Transact

⌘K
  1. Home
  2. Transact
  3. Developer Documentation
  4. External Applications
  5. Transact AI Table Rule Builder

Transact AI Table Rule Builder

Introduction

This document describes how to use the Ephesoft Transact AI Table Rule Builder in Ephesoft Transact. With the Ephesoft Transact AI Table Rule Builder, operators can create extraction rules for invoice table line items during the Validation stage in Ephesoft Transact. This feature also provides improved extraction accuracy by excluding rows that are not needed. With AI Table Rule Builder, users can configure and save extraction rules that are unique to vendor-specific invoices. The Ephesoft Transact AI Table Rule Builder is provided as an external application that is configured in the VALIDATE_DOCUMENT plugin and integrates with the Validation module.

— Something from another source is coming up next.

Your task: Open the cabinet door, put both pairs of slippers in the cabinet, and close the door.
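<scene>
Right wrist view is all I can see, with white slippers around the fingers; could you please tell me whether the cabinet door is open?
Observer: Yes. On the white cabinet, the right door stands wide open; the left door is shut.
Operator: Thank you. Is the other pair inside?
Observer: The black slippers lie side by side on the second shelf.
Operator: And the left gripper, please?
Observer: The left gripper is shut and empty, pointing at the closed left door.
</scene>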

Note: The Transact AI Table Rule Builder is currently limited to creating rules for single-page basic invoices. It was designed for invoice document types, and has not been tested with other document types.

Prerequisites

To use the Transact AI Table Rule Builder, the following prerequisites must be in place:

  • Ephesoft Transact 2020.1.05 or above environment
  • Install and enable the Transact AI Table Rule Builder. Follow the steps in the InstallationNotes.txt packaged with the ZIP file provided by Ephesoft.
  • Ensure the TABLE_EXTRACTION plugin is added to the Extraction module and turned on.
  • Add the table and table columns to your document type. Transact can only create extraction rules for existing tables. For steps, refer to Add Table Columns.

Important: Each Column Name must exactly match the column header for the table, or the table will not be extracted, and the rule will not be created.

Note: This plugin must be installed separately for the 2020.1.05 release.

Installation

Note: When upgrading Transact from version 2020.1.05 to version 2020.1.06, there is a known issue in which Transact will not run successfully if the AI Table Rule Builder is installed. As a workaround, you will need to re-install the AI Table Rule Builder after completing the upgrade.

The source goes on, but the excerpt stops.